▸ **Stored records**
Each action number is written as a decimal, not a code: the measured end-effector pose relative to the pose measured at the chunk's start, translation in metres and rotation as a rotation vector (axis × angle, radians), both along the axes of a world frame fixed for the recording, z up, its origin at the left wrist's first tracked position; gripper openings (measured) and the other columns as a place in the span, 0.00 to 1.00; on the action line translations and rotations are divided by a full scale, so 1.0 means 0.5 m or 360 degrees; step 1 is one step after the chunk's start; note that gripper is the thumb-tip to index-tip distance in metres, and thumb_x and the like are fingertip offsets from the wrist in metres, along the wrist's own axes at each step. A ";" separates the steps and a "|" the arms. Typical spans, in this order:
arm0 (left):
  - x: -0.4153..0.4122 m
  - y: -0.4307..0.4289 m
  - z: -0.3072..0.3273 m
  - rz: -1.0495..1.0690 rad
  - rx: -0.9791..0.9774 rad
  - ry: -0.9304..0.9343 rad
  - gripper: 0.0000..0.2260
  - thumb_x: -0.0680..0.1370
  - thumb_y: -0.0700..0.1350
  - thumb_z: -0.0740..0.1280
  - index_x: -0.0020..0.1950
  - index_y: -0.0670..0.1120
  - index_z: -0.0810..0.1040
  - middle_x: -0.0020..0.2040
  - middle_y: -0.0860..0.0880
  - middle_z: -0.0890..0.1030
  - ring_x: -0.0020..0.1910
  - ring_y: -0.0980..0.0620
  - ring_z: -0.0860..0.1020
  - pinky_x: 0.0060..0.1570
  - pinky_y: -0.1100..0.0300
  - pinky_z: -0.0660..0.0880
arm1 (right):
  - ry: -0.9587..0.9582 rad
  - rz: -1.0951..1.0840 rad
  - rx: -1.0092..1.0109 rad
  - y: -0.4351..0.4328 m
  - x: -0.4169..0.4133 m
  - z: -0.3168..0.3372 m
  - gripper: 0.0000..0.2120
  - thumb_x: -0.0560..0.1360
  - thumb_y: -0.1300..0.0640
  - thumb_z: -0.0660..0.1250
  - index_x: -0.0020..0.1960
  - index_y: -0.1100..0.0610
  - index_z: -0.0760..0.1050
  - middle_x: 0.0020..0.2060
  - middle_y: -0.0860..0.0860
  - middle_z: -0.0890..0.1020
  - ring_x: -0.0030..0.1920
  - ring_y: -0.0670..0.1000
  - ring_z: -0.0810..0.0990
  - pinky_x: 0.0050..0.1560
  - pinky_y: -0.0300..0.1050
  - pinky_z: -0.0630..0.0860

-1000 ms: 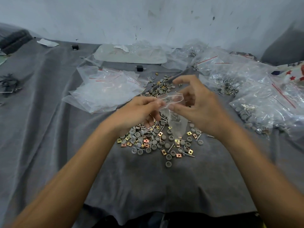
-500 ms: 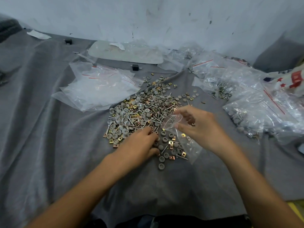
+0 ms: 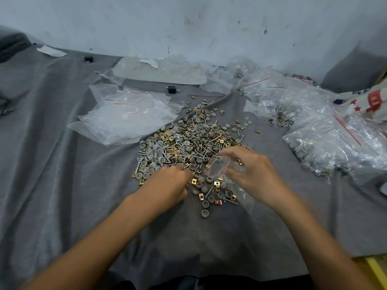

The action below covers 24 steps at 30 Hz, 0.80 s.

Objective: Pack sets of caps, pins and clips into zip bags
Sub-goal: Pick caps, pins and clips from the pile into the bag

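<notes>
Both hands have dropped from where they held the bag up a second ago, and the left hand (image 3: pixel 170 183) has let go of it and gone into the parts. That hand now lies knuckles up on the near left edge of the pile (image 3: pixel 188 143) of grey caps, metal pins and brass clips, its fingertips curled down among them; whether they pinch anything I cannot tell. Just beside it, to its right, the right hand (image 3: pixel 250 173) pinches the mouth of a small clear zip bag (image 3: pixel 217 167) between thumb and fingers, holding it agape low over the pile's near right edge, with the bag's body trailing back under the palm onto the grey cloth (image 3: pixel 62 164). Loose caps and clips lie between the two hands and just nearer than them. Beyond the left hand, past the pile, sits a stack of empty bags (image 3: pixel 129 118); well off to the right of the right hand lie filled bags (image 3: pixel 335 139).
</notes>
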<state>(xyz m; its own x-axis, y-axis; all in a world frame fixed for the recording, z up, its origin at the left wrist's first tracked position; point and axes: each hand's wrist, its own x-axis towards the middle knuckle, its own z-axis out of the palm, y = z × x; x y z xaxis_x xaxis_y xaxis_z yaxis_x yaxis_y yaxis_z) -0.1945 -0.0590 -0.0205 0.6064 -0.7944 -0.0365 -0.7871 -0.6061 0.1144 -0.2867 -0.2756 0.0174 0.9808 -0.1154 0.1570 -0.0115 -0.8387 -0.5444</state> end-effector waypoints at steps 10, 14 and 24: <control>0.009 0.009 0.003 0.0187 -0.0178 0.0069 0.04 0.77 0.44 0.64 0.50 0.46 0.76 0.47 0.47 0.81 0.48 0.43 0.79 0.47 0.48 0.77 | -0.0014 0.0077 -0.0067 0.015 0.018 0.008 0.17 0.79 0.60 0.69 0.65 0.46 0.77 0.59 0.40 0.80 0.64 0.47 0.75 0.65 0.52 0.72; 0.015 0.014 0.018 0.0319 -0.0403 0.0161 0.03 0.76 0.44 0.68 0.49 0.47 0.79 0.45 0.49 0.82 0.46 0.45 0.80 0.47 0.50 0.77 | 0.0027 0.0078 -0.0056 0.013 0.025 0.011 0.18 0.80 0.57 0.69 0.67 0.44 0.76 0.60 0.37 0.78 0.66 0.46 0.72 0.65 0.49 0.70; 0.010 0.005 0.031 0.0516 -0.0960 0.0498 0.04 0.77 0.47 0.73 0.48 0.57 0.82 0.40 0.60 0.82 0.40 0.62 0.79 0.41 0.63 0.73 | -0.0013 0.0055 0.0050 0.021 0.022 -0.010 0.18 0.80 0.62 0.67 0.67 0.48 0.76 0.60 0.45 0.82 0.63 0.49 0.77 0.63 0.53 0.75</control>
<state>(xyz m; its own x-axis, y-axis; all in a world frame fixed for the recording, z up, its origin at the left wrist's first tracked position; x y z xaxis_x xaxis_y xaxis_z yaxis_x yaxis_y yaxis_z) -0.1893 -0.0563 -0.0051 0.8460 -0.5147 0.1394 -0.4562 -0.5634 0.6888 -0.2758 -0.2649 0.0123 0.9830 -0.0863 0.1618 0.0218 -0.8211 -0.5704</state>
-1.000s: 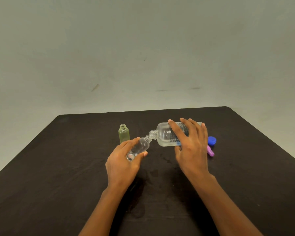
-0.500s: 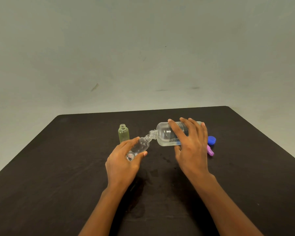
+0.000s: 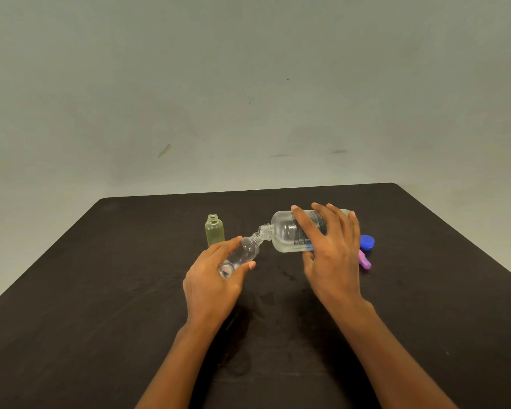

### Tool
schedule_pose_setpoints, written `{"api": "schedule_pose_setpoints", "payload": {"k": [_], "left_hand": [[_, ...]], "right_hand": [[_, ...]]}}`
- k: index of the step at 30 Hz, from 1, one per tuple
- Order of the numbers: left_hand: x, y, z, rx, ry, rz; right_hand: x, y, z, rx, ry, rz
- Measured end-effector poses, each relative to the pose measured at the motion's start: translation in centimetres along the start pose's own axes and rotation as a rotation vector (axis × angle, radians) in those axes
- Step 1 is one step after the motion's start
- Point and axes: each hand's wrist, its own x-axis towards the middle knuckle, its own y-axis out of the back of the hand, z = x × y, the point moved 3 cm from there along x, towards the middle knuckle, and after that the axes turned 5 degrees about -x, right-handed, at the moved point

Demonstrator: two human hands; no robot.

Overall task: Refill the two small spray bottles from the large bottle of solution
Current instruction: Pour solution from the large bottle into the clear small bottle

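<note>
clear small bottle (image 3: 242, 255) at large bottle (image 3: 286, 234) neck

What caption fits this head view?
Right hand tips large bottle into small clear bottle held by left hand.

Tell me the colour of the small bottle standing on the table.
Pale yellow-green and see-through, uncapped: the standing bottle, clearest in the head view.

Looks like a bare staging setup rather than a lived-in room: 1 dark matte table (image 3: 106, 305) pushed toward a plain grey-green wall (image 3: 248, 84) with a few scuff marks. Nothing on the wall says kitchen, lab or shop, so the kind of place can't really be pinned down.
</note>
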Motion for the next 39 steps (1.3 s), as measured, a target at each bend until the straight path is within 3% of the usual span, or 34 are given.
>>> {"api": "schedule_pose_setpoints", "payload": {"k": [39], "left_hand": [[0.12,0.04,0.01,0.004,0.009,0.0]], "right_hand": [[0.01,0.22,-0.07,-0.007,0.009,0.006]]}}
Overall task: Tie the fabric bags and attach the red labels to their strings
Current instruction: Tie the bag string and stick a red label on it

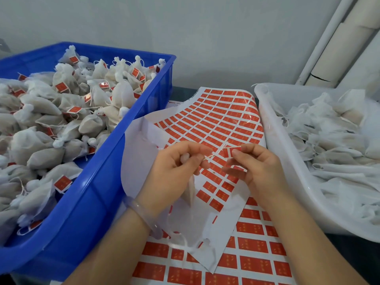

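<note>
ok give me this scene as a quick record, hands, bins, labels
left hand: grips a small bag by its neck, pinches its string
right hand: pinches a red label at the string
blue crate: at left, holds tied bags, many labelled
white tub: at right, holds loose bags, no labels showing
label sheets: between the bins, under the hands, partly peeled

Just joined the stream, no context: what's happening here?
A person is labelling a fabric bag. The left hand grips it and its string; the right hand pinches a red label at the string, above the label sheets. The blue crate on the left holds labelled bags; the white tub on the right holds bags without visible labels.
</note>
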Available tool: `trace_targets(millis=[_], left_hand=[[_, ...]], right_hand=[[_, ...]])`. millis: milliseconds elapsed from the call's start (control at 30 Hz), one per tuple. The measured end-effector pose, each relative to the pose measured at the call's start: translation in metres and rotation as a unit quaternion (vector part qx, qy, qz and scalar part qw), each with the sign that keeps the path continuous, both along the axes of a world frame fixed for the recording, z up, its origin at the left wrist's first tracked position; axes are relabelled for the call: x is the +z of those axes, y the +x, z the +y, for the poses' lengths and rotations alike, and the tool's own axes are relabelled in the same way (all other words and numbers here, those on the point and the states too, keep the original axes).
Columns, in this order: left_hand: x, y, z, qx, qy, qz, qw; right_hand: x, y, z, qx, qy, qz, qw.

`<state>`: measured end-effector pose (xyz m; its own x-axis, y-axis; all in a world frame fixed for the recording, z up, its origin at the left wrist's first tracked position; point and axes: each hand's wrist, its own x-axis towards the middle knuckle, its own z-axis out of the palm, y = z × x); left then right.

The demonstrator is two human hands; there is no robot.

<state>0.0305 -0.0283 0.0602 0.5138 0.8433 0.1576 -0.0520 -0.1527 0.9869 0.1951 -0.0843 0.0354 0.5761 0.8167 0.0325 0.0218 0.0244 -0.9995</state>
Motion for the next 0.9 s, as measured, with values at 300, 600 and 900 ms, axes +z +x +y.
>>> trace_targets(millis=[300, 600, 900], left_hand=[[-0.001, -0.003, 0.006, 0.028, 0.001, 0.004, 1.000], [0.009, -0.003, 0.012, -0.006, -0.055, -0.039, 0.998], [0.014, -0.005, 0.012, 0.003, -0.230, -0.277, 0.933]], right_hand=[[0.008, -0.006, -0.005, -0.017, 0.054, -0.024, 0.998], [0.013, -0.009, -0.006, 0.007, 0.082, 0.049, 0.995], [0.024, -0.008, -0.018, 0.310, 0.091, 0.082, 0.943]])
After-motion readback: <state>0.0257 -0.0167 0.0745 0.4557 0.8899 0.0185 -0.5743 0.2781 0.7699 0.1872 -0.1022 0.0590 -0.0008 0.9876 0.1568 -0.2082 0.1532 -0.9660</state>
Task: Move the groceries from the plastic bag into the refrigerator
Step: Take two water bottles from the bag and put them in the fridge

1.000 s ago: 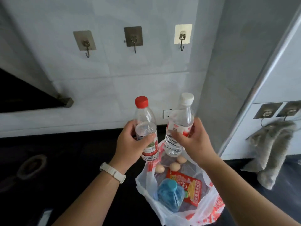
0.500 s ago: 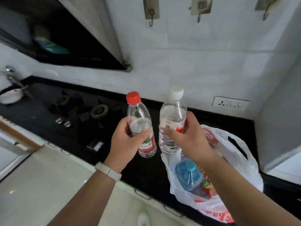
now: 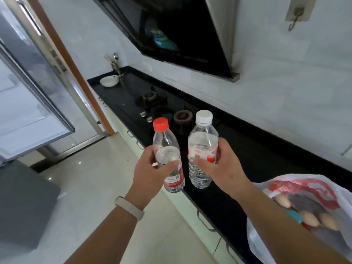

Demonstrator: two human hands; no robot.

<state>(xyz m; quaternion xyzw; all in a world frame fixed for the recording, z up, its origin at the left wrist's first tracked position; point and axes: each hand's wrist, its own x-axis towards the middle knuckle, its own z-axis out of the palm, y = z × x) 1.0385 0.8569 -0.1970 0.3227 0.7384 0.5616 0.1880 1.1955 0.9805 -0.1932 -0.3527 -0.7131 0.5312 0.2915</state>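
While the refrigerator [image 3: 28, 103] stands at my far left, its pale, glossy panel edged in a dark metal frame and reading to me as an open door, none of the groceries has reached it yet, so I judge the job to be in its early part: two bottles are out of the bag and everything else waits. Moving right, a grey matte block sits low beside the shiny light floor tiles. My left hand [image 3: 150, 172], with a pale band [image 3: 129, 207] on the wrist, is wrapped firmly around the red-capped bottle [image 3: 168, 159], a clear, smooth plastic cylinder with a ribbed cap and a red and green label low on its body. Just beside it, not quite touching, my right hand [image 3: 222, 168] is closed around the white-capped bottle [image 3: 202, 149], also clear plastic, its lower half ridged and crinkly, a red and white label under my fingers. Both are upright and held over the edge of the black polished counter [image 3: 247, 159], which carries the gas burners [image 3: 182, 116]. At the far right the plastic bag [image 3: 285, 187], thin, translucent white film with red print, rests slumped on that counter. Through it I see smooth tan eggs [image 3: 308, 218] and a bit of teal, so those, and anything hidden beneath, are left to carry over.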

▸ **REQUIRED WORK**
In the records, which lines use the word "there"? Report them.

▸ **WRITTEN ANSWER**
- Point and axes: each hand's wrist, its own x-axis towards the middle knuckle, its own y-axis out of the back of the hand, z = x × y, the point moved 3 cm from there along x, towards the middle knuckle, and after that the axes turned 5 degrees about -x, right-handed, at the moved point
The demonstrator is two human hands; there is no robot.

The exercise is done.